_What needs to be done_
Starting at the line that contains "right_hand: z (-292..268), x" and ending at the line that contains "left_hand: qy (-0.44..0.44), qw", the lines below are to be given again exactly, with nothing added.

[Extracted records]
=== Begin Enclosure ===

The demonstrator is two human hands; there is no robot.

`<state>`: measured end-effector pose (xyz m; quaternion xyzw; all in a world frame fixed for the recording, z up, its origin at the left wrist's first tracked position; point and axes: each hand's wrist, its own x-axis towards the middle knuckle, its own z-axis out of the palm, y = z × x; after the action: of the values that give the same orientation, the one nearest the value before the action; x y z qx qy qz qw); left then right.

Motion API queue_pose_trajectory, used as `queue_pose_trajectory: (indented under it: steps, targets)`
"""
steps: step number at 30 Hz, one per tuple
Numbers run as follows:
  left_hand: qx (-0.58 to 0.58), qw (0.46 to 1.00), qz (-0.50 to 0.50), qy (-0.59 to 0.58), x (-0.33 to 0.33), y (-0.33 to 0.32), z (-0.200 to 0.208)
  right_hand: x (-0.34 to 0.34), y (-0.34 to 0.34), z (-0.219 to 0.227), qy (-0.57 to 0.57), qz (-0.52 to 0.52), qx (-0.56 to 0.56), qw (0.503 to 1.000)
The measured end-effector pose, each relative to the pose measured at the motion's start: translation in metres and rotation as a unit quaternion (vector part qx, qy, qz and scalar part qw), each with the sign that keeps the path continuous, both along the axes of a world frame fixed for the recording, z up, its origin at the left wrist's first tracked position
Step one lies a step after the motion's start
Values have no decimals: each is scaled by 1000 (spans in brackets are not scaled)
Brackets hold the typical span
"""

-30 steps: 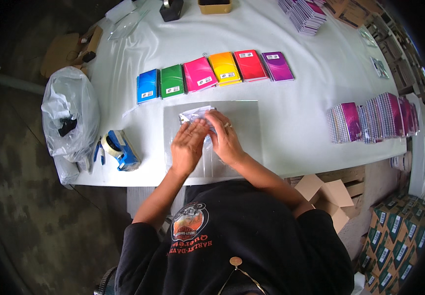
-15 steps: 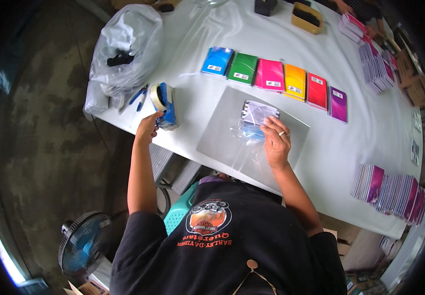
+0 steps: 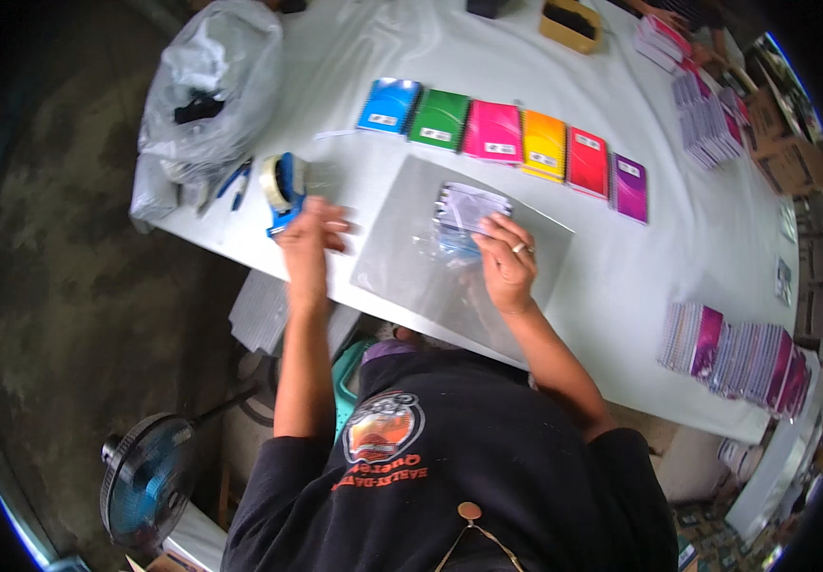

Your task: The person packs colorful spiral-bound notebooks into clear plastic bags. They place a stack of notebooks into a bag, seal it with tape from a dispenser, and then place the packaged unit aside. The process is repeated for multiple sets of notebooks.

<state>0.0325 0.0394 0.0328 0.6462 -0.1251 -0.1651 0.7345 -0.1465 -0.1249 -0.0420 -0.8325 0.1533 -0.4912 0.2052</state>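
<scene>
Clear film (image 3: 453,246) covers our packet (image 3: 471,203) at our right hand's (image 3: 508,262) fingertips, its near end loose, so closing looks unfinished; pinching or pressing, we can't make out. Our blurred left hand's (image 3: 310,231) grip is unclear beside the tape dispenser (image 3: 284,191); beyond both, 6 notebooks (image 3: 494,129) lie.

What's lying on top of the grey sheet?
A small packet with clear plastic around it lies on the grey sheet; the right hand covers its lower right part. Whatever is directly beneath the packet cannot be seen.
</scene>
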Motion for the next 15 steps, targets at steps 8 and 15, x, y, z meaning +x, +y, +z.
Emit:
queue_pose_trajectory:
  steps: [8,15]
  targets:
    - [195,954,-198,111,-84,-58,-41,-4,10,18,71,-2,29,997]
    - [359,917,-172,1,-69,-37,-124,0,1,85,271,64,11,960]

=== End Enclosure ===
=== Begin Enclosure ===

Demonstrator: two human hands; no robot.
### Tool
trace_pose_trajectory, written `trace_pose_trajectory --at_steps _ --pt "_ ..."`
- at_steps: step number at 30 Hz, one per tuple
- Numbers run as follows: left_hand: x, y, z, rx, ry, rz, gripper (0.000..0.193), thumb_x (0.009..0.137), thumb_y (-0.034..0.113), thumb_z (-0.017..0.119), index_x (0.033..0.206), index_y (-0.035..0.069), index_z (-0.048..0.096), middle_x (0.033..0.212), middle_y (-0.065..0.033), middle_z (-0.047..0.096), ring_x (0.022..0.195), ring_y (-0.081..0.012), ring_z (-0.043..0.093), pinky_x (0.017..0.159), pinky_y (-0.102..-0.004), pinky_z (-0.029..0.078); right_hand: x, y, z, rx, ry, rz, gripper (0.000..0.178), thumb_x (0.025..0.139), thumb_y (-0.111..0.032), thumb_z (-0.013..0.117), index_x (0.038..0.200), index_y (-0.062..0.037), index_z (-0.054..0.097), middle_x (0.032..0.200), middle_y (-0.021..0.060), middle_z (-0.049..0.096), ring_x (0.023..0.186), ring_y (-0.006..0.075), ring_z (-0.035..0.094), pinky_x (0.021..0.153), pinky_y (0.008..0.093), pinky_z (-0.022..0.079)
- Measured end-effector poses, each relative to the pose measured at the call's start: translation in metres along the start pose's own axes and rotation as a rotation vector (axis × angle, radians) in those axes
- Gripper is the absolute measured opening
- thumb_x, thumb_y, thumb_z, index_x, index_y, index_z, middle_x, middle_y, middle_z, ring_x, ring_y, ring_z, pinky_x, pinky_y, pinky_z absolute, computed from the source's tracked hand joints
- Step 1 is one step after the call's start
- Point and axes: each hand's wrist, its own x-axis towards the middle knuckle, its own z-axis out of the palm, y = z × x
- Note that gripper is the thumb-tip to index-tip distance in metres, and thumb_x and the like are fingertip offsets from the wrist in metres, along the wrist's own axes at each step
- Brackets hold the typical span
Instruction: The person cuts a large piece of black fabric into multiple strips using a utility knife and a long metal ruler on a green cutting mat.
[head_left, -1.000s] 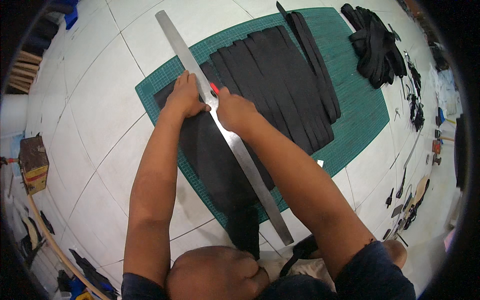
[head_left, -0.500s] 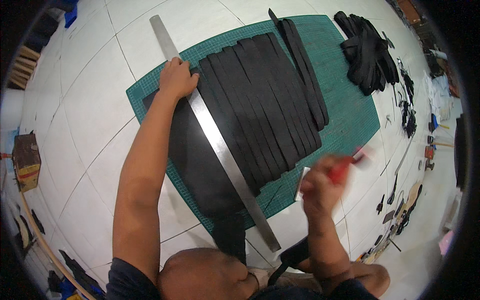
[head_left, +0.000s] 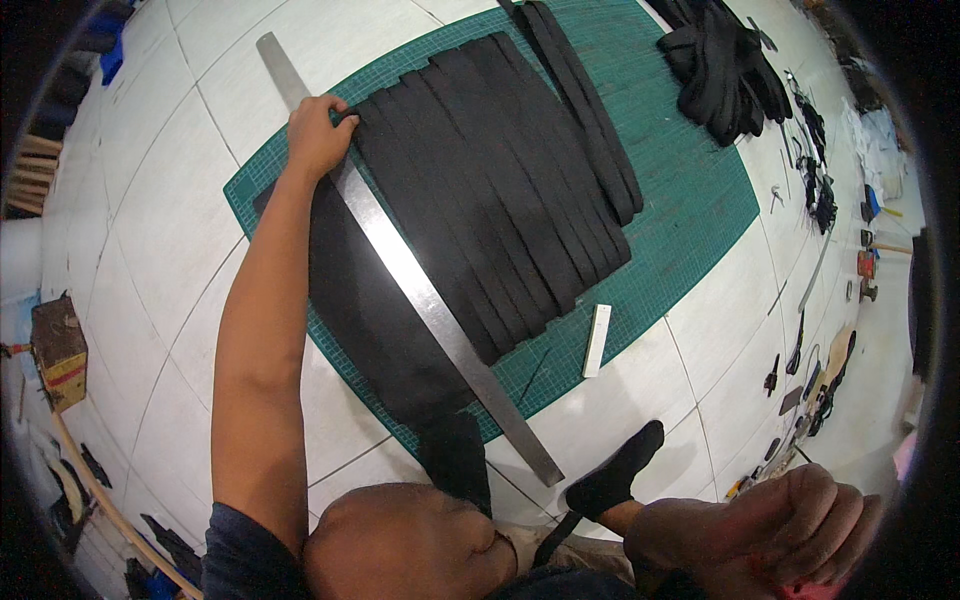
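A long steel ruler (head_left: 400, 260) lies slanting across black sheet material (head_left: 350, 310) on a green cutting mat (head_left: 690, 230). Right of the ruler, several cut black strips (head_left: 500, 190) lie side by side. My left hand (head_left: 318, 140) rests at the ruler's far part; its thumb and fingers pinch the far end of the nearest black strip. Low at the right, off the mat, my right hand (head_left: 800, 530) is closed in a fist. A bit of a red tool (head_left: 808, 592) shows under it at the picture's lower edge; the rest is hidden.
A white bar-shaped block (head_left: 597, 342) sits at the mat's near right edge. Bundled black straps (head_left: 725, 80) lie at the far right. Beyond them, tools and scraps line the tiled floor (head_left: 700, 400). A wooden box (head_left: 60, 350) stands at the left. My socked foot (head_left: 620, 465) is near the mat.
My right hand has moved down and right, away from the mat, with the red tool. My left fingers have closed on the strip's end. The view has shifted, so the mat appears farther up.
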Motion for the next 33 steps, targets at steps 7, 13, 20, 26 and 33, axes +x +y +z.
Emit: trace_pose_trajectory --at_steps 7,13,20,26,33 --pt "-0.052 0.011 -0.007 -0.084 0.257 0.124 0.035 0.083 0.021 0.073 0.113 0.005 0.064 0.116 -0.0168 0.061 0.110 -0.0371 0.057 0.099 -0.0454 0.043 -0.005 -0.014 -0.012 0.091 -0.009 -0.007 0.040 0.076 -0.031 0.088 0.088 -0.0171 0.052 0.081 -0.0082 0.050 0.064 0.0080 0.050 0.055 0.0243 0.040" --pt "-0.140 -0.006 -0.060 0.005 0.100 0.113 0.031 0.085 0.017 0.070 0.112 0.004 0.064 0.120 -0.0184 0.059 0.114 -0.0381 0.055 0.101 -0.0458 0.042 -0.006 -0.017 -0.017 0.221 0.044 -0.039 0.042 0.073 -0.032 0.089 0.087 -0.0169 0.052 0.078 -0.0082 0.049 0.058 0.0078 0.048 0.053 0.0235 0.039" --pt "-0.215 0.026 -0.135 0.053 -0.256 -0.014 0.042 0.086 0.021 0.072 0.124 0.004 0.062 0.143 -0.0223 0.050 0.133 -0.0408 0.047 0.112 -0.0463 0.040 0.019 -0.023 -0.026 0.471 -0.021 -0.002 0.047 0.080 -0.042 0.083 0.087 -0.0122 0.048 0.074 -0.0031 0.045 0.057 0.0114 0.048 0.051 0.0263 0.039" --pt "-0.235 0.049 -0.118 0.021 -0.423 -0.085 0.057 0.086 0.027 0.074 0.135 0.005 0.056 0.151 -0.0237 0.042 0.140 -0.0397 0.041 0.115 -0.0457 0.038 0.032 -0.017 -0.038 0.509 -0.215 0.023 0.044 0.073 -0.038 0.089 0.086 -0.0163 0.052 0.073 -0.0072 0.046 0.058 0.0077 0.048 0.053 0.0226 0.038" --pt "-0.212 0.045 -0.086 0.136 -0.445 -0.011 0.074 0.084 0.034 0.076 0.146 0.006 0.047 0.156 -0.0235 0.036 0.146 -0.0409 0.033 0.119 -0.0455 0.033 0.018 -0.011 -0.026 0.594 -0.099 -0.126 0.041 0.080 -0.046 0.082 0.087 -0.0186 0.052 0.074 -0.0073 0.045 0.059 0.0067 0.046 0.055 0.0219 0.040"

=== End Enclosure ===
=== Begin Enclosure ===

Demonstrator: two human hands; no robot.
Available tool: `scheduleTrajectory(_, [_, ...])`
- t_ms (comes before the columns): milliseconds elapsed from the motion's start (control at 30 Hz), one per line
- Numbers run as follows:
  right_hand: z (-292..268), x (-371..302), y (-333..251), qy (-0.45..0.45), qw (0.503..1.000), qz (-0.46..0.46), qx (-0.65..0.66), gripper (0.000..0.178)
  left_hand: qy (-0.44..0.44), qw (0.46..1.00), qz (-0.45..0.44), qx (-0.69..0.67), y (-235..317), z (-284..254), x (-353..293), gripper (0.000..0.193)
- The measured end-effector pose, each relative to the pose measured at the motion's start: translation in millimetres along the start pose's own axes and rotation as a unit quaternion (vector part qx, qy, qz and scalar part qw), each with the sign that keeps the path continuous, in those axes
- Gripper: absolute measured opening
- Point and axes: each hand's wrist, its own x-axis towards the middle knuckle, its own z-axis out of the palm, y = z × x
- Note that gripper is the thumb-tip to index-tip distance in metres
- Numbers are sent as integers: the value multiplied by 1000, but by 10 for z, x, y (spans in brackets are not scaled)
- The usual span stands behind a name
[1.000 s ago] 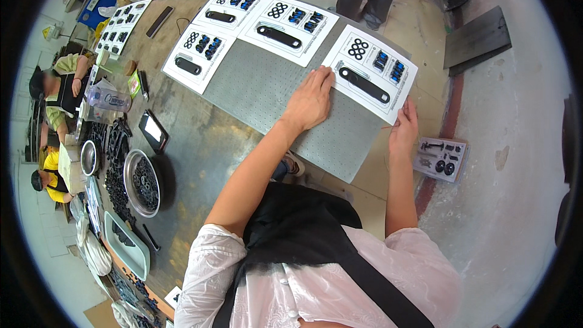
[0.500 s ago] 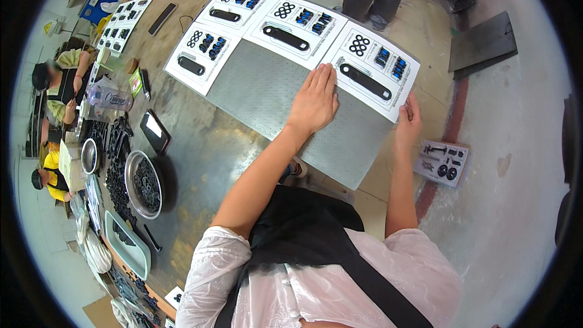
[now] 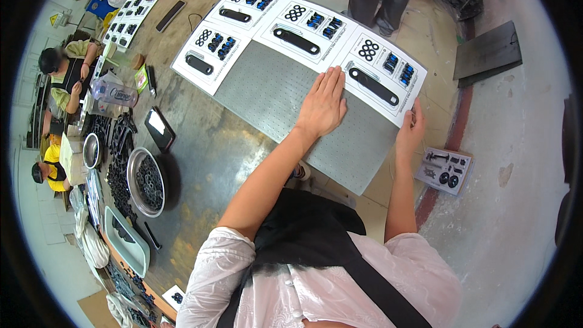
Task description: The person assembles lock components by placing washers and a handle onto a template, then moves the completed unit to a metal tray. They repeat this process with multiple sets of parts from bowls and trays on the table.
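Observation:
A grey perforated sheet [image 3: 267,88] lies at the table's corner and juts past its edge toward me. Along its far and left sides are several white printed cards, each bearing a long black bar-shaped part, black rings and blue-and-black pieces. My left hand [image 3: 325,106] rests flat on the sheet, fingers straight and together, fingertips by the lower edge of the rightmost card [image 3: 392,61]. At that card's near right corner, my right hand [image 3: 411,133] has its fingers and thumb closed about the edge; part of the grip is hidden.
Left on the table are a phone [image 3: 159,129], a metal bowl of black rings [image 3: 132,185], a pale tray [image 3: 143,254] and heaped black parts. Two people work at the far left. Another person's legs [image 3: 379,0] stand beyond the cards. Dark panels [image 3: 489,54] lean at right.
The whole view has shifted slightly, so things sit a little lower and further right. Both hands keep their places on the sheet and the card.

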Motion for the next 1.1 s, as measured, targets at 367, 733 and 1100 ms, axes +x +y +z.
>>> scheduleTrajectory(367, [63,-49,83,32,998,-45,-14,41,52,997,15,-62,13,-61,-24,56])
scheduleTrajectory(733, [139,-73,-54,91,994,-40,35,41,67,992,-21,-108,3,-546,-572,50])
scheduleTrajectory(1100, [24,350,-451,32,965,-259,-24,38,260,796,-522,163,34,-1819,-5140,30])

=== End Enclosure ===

_Answer to the exercise_
  right_hand: z (-292..268), x (-371..302), y (-333..251), qy (-0.45..0.45), qw (0.503..1.000), qz (-0.46..0.46), qx (-0.65..0.66), gripper (0.000..0.178)
  left_hand: qy (-0.44..0.44), qw (0.46..1.00), qz (-0.45..0.44), qx (-0.69..0.67), y (-235..317), z (-284..254), x (-353..293), gripper (0.000..0.193)

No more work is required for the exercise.